▸ To do
Every line below between the line holding "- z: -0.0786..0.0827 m" and the line holding "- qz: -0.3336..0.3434", inclusive, should be repeated exactly, and all other lines omitted.

Records shown section start

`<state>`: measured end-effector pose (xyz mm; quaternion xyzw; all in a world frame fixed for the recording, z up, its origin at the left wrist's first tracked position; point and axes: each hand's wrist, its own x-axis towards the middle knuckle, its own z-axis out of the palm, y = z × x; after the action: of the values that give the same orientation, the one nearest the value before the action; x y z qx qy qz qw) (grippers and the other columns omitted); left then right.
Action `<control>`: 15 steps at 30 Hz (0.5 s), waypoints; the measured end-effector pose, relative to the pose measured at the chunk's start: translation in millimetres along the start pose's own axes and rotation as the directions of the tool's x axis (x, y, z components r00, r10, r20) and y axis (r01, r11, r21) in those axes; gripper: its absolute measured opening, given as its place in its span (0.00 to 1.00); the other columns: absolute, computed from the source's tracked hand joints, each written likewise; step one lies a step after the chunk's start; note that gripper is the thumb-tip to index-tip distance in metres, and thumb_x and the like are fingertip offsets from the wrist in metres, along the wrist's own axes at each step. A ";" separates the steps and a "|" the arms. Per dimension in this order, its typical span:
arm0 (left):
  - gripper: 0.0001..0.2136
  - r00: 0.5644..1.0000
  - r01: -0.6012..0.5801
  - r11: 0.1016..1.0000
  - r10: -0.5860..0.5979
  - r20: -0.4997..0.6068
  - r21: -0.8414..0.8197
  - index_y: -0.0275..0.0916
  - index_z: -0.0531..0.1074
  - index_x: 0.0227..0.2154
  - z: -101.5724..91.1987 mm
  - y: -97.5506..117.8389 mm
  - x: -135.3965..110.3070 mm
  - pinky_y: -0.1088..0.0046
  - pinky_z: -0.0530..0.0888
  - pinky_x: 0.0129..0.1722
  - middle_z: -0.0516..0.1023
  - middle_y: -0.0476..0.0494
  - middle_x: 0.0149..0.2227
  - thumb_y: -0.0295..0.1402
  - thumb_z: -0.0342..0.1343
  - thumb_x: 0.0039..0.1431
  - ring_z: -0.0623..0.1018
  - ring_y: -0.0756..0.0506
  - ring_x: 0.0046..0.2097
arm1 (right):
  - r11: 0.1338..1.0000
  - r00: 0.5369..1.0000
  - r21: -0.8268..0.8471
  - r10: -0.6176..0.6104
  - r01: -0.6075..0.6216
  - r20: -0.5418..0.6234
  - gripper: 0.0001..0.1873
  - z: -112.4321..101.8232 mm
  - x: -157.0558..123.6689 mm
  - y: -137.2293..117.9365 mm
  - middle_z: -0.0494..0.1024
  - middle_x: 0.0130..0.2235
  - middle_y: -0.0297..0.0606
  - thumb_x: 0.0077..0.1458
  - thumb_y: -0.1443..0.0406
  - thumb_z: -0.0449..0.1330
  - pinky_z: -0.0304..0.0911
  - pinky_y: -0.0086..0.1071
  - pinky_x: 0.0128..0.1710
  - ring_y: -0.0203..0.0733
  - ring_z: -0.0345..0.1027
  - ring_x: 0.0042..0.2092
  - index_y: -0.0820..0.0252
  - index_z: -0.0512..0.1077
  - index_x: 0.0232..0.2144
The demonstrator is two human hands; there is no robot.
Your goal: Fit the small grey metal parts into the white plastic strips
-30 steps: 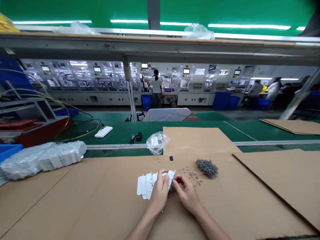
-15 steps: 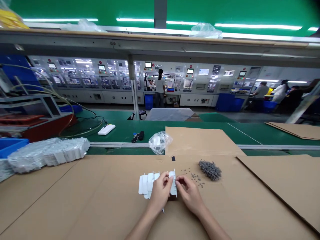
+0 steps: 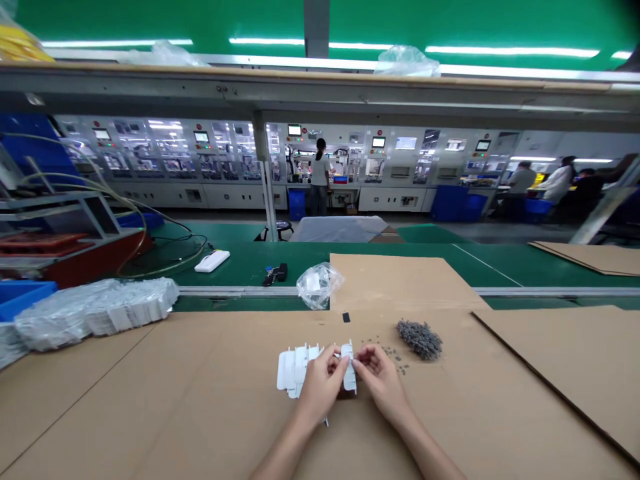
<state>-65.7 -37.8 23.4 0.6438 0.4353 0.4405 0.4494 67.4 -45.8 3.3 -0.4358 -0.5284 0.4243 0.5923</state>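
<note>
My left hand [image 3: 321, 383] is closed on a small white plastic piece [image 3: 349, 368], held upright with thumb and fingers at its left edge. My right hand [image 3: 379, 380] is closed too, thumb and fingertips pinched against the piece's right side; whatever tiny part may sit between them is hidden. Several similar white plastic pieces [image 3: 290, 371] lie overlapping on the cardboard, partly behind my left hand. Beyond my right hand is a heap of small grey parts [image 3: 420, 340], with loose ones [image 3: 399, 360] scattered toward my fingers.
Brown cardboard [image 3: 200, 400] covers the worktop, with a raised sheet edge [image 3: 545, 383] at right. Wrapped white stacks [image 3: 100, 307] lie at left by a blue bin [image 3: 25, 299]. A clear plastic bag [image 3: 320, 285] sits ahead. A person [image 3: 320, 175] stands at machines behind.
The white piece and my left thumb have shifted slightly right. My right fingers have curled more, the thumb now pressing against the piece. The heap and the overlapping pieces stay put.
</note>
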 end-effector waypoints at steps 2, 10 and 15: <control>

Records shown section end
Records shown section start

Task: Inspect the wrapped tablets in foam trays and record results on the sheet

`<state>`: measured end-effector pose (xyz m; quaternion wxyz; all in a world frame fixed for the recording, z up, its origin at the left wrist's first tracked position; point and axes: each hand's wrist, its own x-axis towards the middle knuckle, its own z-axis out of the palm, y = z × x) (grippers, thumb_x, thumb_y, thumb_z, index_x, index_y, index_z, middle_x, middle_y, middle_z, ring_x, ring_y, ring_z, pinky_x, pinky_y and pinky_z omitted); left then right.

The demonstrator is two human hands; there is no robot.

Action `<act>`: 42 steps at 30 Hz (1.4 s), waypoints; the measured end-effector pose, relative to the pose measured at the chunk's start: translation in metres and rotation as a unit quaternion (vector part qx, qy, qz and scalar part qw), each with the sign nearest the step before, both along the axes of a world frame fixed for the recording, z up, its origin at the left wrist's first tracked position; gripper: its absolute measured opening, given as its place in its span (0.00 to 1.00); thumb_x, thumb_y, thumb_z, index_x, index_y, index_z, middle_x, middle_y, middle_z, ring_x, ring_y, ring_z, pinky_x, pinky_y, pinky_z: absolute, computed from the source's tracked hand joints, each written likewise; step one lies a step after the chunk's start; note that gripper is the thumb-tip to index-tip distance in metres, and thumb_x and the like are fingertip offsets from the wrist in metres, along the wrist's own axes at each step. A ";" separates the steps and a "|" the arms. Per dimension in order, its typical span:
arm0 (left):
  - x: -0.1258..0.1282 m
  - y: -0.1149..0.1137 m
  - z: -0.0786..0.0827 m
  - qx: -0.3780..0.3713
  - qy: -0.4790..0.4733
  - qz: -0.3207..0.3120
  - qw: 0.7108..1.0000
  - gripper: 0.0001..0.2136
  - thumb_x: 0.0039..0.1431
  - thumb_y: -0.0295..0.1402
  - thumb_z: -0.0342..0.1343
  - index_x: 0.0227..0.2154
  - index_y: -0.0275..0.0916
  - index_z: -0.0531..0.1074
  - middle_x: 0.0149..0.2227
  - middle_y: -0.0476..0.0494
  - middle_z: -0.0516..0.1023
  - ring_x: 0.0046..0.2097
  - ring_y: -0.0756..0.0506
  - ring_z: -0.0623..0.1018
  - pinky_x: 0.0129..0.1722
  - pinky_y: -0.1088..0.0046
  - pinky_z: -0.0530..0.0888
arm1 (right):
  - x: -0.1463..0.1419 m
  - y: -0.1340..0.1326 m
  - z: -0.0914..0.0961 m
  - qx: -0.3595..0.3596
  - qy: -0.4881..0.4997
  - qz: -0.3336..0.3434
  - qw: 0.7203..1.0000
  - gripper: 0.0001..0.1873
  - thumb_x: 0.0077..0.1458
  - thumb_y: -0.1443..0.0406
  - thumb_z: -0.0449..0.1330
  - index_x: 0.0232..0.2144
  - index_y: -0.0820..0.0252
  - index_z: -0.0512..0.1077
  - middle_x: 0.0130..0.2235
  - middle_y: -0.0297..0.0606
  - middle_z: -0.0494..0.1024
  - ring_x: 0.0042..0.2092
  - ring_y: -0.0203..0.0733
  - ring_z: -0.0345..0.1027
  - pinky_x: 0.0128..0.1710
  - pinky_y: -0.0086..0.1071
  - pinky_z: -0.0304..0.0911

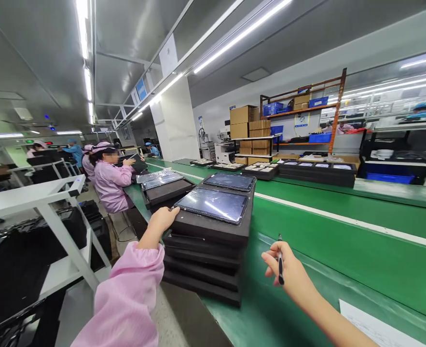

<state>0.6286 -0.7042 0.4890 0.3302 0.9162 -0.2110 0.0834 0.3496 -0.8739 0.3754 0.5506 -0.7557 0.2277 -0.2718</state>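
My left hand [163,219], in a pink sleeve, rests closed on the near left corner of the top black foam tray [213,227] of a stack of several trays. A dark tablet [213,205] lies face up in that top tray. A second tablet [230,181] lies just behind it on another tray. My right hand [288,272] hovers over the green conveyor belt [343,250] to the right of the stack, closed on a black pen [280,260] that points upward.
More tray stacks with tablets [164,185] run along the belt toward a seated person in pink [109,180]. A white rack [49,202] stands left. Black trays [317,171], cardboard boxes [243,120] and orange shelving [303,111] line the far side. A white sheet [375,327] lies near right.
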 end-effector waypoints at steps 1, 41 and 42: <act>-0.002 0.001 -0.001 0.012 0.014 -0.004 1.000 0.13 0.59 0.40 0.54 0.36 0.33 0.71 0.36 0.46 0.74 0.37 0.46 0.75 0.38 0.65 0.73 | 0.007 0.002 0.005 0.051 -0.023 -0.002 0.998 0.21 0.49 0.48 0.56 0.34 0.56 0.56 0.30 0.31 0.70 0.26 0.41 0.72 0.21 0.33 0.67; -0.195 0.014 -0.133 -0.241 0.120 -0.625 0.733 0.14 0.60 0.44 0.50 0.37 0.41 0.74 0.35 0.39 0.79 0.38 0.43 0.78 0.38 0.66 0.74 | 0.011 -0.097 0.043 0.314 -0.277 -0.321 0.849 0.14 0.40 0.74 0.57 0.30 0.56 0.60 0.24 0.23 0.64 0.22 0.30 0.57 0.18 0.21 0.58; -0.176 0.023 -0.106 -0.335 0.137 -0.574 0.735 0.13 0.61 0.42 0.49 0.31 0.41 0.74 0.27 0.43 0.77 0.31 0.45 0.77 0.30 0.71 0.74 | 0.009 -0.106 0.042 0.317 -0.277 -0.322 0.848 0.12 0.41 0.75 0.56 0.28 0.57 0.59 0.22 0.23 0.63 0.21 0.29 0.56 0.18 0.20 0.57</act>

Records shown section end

▸ Written answer
  - z: -0.0786..0.0827 m
  - qx: -0.3780..0.3713
  - qy: -0.4790..0.4733
  - qz: -0.3207..0.3120
  - qw: 0.7108..1.0000
  - gripper: 0.0001..0.2136
  - thumb_x: 0.0039..0.1431
  - thumb_y: -0.0295..0.1402
  - thumb_z: -0.0342..0.1343
  - index_x: 0.0227..0.2154
  - index_y: -0.0275..0.0916
  - index_z: -0.0531..0.1074
  - middle_x: 0.0149..0.2227
  - middle_y: -0.0476..0.0494
  - middle_z: -0.0516..0.1023
  - ring_x: 0.0046..0.2097
  - ring_y: -0.0756..0.0506
  - ring_z: -0.0623..0.1018
  - pinky_x: 0.0129..0.1722
  - pinky_y: -0.1088..0.0046
  - pinky_z: -0.0530..0.0888
arm1 (right):
  - x: -0.1463..0.1419 m
  - y: -0.1340..0.1326 m
  - z: -0.0914..0.0961 m
  - qx: -0.3595..0.3596
  - qy: -0.4881..0.4997
  - qz: -0.3336..0.3434

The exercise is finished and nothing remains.